**Your goal**:
Repeat the data word for word, excluding every picture.

*** Opening of Records for the task ***

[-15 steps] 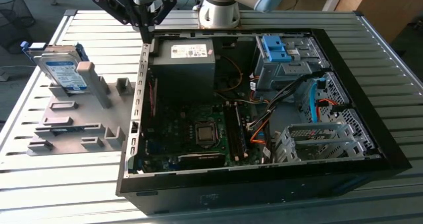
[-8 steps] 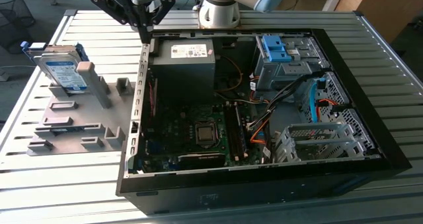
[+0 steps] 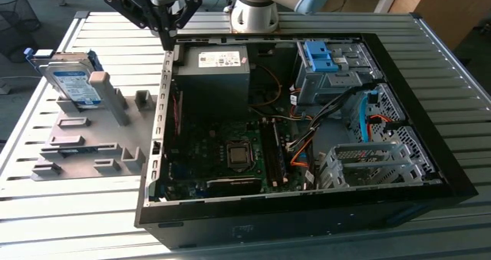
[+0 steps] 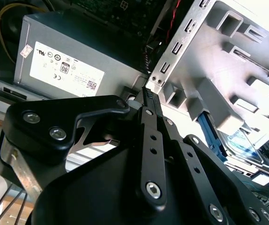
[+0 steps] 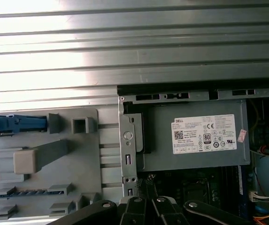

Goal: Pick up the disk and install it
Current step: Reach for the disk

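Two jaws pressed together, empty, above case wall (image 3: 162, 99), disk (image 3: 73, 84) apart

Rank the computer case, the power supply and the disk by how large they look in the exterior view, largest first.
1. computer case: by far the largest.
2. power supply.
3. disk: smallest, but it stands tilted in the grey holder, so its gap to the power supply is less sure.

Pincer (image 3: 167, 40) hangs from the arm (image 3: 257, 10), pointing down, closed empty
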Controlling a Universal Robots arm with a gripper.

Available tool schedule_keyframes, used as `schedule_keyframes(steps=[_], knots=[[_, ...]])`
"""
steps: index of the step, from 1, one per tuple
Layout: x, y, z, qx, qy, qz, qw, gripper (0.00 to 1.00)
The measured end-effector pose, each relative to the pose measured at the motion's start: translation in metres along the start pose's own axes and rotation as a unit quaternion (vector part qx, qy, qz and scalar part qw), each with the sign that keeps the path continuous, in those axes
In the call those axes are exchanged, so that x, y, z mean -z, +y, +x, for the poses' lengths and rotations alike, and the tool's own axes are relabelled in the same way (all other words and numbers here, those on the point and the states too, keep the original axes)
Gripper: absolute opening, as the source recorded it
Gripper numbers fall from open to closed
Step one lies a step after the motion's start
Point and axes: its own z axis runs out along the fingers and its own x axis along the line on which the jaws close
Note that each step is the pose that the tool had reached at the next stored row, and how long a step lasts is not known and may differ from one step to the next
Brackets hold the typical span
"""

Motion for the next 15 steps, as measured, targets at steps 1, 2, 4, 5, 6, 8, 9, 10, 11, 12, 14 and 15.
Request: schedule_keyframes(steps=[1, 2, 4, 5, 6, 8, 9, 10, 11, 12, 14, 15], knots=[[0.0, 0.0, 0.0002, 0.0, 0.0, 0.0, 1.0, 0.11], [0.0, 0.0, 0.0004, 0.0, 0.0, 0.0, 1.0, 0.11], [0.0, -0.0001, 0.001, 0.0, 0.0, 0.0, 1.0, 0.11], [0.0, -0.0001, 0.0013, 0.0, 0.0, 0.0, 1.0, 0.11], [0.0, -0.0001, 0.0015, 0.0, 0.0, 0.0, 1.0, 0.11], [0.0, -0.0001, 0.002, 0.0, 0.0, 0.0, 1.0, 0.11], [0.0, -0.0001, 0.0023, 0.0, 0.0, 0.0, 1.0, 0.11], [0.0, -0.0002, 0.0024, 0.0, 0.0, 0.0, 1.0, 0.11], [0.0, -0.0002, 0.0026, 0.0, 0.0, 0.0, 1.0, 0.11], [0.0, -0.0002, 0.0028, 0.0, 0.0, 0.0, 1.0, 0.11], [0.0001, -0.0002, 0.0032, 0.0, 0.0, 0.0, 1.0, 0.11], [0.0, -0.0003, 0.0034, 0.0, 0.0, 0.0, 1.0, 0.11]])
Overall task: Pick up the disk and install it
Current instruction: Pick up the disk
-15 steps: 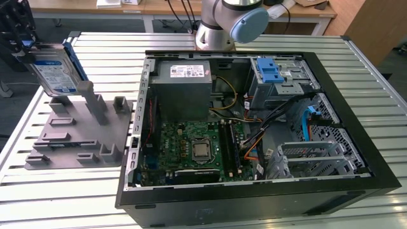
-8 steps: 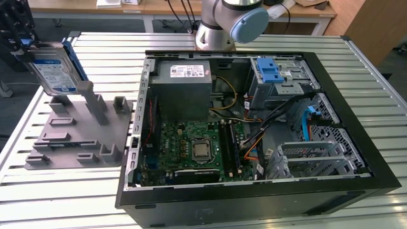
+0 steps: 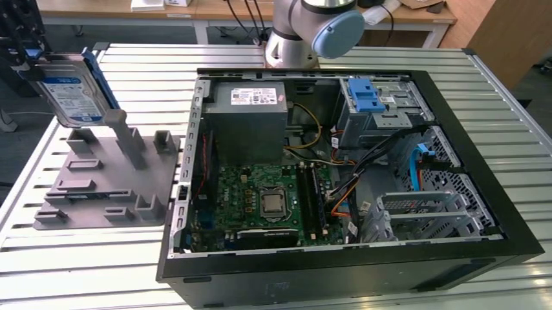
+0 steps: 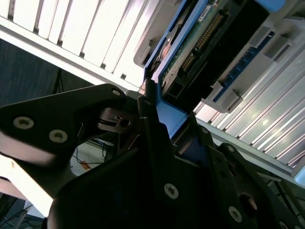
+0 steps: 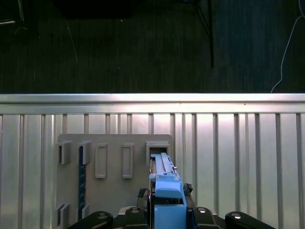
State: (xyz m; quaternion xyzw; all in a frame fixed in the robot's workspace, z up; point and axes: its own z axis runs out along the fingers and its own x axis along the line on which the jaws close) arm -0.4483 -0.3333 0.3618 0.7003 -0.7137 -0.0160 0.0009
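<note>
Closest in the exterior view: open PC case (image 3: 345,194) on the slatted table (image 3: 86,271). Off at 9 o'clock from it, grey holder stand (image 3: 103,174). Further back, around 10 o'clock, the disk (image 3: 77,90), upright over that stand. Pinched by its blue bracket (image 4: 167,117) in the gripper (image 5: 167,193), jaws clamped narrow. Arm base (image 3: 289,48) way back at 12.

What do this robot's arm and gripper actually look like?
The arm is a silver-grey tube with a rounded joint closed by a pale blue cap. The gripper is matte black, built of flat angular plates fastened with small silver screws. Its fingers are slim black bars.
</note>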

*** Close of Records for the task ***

**Result**:
[-15 steps] 
[-8 steps] 
[+0 steps] 
[+0 steps] 
[+0 steps] 

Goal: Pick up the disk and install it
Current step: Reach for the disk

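Two jaws pressed together, empty, above case wall (image 3: 162, 99), disk (image 3: 73, 84) apart

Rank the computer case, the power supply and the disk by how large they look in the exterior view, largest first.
1. computer case: by far the largest.
2. power supply.
3. disk: smallest, but it stands tilted in the grey holder, so its gap to the power supply is less sure.

Pincer (image 3: 167, 40) hangs from the arm (image 3: 257, 10), pointing down, closed empty
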Controlling a Universal Robots arm with a gripper.

Available tool schedule_keyframes, used as `schedule_keyframes(steps=[_], knots=[[_, ...]])`
"""
steps: index of the step, from 1, one per tuple
Layout: x, y, z, qx, qy, qz, qw, gripper (0.00 to 1.00)
The measured end-effector pose, each relative to the pose measured at the motion's start: translation in metres along the start pose's own axes and rotation as a unit quaternion (vector part qx, qy, qz and scalar part qw), each with the sign that keeps the path continuous, in those axes
In the call those axes are exchanged, so that x, y, z mean -z, +y, +x, for the poses' lengths and rotations alike, and the tool's own axes are relabelled in the same way (all other words and numbers here, those on the point and the states too, keep the original axes)
Gripper: absolute opening, as the source recorded it
Gripper numbers fall from open to closed
Step one lies a step after the motion's start
Point and axes: its own z axis runs out along the fingers and its own x axis along the line on which the jaws close
Note that each step is the pose that the tool had reached at the next stored row, and how long a step lasts is not known and may differ from one step to the next
Brackets hold the typical span
"""

Motion for the next 15 steps, as measured, targets at steps 1, 2, 4, 5, 6, 8, 9, 10, 11, 12, 14 and 15.
Request: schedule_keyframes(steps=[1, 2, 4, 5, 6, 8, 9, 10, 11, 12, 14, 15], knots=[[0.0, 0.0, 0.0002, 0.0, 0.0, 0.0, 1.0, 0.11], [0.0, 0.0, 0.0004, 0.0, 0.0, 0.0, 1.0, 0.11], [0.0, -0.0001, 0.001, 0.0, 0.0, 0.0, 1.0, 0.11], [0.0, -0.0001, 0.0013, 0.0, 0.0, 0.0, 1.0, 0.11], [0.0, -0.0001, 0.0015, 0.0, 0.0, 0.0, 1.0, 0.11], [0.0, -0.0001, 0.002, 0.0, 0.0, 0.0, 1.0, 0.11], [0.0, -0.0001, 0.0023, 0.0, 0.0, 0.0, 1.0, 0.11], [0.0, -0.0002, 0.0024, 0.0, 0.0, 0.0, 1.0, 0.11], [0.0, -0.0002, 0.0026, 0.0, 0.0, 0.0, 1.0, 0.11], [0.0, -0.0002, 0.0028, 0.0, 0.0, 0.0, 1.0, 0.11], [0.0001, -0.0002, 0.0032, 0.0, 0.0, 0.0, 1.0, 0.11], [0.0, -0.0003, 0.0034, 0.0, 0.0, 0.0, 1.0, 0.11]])
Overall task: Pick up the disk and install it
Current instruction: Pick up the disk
-15 steps: 
-8 steps: 
+0 steps: 
+0 steps: 
+0 steps: 
State: (xyz m; quaternion xyzw; all in a frame fixed in the robot's workspace, z up; point and axes: its own z axis runs out along the fingers and its own x axis along the line on which the jaws close) arm -0.4483 -0.3333 0.3618 0.7003 -0.7137 -0.0160 0.0009
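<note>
Closest in the exterior view: open PC case (image 3: 345,194) on the slatted table (image 3: 86,271). Off at 9 o'clock from it, grey holder stand (image 3: 103,174). Further back, around 10 o'clock, the disk (image 3: 77,90), upright over that stand. Pinched by its blue bracket (image 4: 167,117) in the gripper (image 5: 167,193), jaws clamped narrow. Arm base (image 3: 289,48) way back at 12.

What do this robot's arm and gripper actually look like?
The arm is a silver-grey tube with a rounded joint closed by a pale blue cap. The gripper is matte black, built of flat angular plates fastened with small silver screws. Its fingers are slim black bars.
</note>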

No further output remains.